About this exercise: Reproduce exactly the lines below, from the first through the one containing "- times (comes", and nothing more.

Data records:
•••••

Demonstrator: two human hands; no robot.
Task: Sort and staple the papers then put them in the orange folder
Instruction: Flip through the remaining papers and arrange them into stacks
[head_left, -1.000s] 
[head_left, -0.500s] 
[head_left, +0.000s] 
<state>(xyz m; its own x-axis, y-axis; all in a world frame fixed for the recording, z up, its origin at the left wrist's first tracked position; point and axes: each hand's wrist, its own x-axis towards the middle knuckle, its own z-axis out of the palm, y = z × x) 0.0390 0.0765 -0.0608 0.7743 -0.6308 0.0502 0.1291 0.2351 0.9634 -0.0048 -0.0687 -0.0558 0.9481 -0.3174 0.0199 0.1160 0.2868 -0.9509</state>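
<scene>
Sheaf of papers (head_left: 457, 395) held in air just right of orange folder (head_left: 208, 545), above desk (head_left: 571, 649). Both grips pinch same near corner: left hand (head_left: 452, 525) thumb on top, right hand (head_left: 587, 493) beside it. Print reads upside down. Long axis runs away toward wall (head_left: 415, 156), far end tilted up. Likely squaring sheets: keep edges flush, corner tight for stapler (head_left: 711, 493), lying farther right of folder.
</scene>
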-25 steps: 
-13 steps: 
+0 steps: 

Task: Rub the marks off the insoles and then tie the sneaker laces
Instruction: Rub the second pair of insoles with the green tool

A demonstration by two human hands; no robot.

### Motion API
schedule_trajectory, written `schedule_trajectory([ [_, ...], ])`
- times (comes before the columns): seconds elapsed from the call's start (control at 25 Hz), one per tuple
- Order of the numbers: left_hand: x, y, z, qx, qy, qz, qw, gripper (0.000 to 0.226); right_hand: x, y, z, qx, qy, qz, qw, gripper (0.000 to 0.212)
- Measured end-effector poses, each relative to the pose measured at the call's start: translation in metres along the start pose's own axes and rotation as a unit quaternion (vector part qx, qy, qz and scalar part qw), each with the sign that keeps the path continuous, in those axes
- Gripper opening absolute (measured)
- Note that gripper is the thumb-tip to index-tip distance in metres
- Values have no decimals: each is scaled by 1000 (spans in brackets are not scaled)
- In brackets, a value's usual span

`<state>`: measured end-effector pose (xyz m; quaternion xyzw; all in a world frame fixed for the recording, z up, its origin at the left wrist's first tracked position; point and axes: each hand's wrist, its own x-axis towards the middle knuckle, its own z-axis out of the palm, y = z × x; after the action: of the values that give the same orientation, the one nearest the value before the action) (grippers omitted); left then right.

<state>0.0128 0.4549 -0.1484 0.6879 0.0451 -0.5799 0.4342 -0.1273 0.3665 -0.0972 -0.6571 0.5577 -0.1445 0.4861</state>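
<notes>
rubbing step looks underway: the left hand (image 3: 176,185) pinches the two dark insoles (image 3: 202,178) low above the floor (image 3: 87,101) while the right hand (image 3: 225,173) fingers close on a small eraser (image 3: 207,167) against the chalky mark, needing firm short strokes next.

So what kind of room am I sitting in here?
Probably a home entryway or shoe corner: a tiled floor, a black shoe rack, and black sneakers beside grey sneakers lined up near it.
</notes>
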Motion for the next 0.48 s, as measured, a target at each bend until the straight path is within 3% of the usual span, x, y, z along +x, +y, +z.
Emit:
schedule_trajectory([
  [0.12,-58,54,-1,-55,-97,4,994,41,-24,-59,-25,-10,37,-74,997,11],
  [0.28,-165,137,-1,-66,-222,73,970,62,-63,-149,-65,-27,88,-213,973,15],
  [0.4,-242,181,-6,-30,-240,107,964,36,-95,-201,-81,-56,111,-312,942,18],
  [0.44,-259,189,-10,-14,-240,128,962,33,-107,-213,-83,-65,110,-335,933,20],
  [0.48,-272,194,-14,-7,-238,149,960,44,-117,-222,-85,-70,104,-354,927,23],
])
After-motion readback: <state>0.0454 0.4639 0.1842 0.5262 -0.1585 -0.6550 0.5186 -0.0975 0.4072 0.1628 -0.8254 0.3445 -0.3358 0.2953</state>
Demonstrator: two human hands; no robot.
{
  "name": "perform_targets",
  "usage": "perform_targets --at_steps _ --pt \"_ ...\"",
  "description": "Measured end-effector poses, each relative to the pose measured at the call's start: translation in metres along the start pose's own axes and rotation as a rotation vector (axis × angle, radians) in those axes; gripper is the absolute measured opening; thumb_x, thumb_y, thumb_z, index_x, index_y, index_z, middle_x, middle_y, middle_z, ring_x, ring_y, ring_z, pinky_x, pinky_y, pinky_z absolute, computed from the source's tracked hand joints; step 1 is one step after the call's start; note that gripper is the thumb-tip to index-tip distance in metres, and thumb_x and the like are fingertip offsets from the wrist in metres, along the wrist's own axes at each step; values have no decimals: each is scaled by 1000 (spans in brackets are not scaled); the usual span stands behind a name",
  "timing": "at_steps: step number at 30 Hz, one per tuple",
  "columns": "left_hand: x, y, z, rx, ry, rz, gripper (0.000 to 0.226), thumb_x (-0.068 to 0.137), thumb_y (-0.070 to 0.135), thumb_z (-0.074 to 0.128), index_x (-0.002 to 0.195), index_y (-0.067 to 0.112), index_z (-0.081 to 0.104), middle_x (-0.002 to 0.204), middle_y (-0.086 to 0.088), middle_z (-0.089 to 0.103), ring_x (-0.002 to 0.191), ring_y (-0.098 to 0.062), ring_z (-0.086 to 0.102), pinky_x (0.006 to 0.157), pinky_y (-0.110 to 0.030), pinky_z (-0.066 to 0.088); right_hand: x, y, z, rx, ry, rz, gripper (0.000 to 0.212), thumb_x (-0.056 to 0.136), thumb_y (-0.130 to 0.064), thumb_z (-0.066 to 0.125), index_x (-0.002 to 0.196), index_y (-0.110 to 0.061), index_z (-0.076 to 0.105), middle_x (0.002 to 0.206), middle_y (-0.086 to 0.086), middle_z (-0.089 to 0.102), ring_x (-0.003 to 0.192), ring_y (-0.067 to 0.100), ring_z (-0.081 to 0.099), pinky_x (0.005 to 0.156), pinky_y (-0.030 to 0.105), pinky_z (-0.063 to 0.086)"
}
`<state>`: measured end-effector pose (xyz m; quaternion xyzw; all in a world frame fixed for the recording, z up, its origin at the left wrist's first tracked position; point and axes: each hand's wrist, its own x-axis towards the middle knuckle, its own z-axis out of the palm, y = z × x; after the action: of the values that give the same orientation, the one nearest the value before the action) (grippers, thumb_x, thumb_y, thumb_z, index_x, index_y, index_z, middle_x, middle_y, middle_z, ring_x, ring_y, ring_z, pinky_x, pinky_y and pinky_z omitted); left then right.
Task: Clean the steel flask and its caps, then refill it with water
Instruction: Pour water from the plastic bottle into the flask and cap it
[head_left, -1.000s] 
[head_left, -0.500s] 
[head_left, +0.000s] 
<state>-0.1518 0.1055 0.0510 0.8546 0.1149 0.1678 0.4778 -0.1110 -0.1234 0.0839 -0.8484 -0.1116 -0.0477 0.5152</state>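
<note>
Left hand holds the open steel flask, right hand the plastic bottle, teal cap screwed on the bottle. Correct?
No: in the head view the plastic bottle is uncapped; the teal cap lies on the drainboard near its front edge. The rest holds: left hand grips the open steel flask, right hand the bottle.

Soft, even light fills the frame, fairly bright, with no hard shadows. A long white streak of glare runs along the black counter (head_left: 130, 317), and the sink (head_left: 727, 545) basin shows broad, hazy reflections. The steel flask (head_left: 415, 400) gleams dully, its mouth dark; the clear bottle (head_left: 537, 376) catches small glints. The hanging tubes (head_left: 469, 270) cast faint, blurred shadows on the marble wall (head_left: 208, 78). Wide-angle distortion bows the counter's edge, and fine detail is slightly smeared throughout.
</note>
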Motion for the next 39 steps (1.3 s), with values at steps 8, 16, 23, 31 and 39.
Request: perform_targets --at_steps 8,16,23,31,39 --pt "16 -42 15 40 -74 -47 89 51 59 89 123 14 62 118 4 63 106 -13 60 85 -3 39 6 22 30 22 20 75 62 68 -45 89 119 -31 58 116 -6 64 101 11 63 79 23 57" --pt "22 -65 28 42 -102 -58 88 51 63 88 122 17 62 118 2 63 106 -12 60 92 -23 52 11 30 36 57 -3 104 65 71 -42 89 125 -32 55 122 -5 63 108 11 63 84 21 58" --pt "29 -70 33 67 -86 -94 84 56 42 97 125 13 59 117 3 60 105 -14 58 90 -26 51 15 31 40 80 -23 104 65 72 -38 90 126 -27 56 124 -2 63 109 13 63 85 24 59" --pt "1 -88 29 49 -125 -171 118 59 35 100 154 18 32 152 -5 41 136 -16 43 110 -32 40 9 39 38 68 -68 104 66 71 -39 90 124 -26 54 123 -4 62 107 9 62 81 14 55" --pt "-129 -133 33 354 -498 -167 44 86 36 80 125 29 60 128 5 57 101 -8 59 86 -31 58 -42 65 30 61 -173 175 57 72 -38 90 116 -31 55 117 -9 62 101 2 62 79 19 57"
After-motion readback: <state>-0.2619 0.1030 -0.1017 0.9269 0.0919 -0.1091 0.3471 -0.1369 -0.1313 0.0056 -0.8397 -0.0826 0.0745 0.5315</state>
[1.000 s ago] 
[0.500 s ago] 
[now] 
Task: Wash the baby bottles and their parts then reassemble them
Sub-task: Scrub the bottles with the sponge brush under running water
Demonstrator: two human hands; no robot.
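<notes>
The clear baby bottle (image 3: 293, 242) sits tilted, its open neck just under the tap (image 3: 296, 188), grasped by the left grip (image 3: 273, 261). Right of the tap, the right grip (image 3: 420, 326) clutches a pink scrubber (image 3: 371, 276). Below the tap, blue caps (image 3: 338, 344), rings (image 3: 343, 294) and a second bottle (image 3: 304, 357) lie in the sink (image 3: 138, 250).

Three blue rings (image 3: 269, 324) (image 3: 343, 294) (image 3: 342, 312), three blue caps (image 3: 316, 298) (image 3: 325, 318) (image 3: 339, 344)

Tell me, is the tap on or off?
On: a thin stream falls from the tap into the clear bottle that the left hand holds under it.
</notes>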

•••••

Response:
Demonstrator: two human hands; no robot.
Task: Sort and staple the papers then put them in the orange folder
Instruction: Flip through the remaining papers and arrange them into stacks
[head_left, -1.000s] 
[head_left, -0.500s] 
[head_left, +0.000s] 
<state>(xyz m; its own x-axis, y-axis; all in a world frame fixed for the recording, z up, its origin at the left wrist's first tracked position; point and axes: each hand's wrist, its own x-axis towards the middle knuckle, its own z-axis out of the palm, y = z × x) 0.0390 0.0765 -0.0608 0.7743 -0.6308 0.0502 0.1291 0.2351 0.9634 -0.0048 -0.0687 -0.0558 0.9481 -0.3174 0.0199 0.1160 0.2868 -0.9509</state>
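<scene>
Sheaf of papers (head_left: 457, 395) held in air just right of orange folder (head_left: 208, 545), above desk (head_left: 571, 649). Both grips pinch same near corner: left hand (head_left: 452, 525) thumb on top, right hand (head_left: 587, 493) beside it. Print reads upside down. Long axis runs away toward wall (head_left: 415, 156), far end tilted up. Likely squaring sheets: keep edges flush, corner tight for stapler (head_left: 711, 493), lying farther right of folder.
</scene>
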-25 steps: 
-13 steps: 
+0 steps: 

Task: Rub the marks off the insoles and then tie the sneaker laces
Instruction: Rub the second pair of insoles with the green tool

A demonstration by two human hands; no robot.

### Motion API
schedule_trajectory, written `schedule_trajectory([ [_, ...], ])`
- times (comes before the columns): seconds elapsed from the call's start (control at 25 Hz), one per tuple

Nothing else belongs to this exercise.